• Task: Counting only lines that contain the string "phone", how many are there in the data? Say the number alone.

• Source material:

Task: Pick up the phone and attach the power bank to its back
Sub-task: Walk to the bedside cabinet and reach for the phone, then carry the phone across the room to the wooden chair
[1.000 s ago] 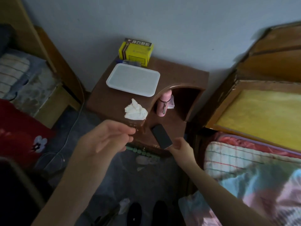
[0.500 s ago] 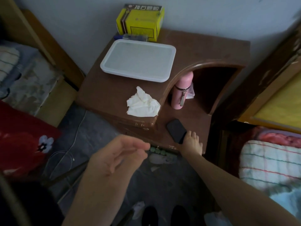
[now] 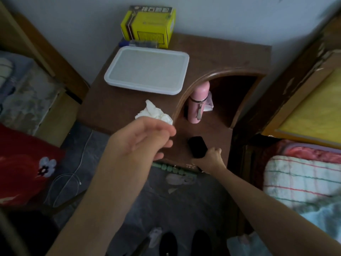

• Output for this exercise: 2